Defense lawyer Mark Geragos appeared to suggest McGregor or one of her
acquaintances may have had a role in the mother-to-be's disappearance.


Brocchini conceded that after the burglary, he asked McGregor about her
whereabouts on Dec. 23 and Dec. 24, 2002 — the period Laci Peterson vanished.


He acknowledged that he discovered problems with the some parts of
alibi she gave him. A friend she said she ran into at a day spa on Christmas
Eve later told police the encounter actually occurred on Dec. 23.


Her alibi for the evening of Dec. 23 was dinner with an ex-boyfriend. Geragos noted that the
boyfriend had "two Hawaiian roommates," and implied the men may be related to reports of a
"Pacific Islander" who attempted to kidnap a teenager in a neighboring town a few days before.


Geragos' gentle questioning of Brocchini was markedly different in tenor than Thursday,
when the detective last appeared before the jury.
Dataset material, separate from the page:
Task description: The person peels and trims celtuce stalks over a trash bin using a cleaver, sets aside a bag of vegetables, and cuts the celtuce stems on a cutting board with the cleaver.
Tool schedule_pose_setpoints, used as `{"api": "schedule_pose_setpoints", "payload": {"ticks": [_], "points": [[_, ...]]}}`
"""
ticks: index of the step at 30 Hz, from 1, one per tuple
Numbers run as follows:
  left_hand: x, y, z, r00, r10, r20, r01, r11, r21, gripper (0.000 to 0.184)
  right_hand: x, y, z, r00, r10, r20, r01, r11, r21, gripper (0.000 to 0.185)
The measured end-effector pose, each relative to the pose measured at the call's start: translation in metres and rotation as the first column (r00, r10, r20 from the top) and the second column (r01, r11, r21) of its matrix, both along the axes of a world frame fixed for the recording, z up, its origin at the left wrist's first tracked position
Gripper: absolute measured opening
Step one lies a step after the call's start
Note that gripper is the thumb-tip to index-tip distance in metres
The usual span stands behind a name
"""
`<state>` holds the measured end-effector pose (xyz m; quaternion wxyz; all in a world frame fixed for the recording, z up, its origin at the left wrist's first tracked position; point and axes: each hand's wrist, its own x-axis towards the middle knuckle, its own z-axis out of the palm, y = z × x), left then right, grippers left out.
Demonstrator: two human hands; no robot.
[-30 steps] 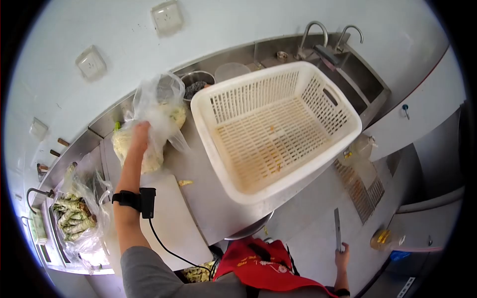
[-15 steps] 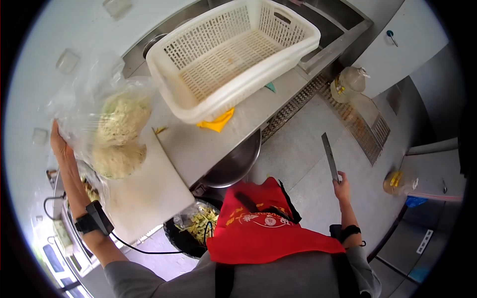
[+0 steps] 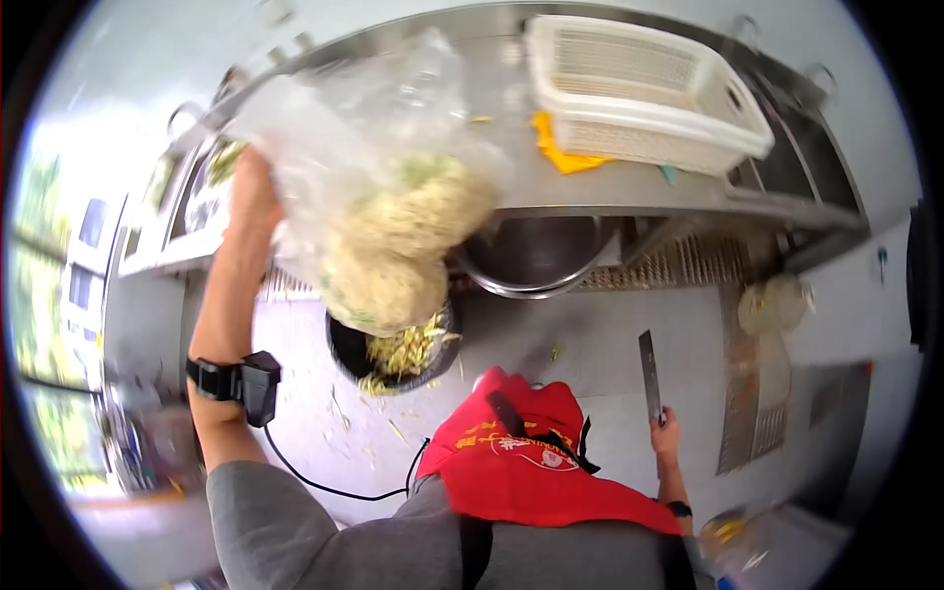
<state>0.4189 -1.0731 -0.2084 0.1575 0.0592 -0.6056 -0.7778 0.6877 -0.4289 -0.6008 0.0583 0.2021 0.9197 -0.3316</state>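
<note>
My left hand [image 3: 258, 192] is closed on the top of a clear plastic bag [image 3: 320, 128], which hangs in the air to its right. Pale, bulky contents [image 3: 418, 211], with some green among them, fill the lower part of the bag; what they are is too blurred to tell. Below the bag stands a black bin [image 3: 344, 344] holding yellow-green scraps [image 3: 403, 349]. At the right, my right hand [image 3: 666, 433] is wrapped round the handle of a knife [image 3: 650, 376], its broad blade pointing away from me over the floor.
A white slotted basket [image 3: 639, 138] sits on the steel counter [image 3: 501, 59], with a yellow cloth [image 3: 560, 152] beside it. Under the counter is a large metal bowl [image 3: 536, 258]. Sinks [image 3: 811, 147] are at the right. A plastic jug [image 3: 772, 305] stands near the floor drain.
The bag has been lifted off the counter and carried across, now hanging over the bin. The camera view has turned left. The knife remains in my right hand.
</note>
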Motion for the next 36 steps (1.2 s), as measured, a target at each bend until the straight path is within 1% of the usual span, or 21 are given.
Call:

Then, the two clashed in several
contentious exchanges as Brocchini admitted several mistakes in his reports,
including purposefully excluding a witness statement beneficial to the defense.


With Geragos using the detective's reports to point away from his client and toward
other suspects, the lawyer's questions were straight-forward instead of accusatory.


Brocchini was not defensive as he had been last week. His answers
were typically, "Yes," "That's right," or "Correct."


Before testimony began, Judge Alfred Delucchi strongly reprimanded the Modesto Police Department
for breaking the gag order that governs the case. A spokesman for the department defended
Brocchini's exclusion of the witness statement in an interview with the Associated Press.


The judge called a representative of the department, Captain Joe Aja,
into the well of the court and dressed him down.


"I'm telling you this has to stop," he told Aja.

Brocchini continued on the stand Monday afternoon.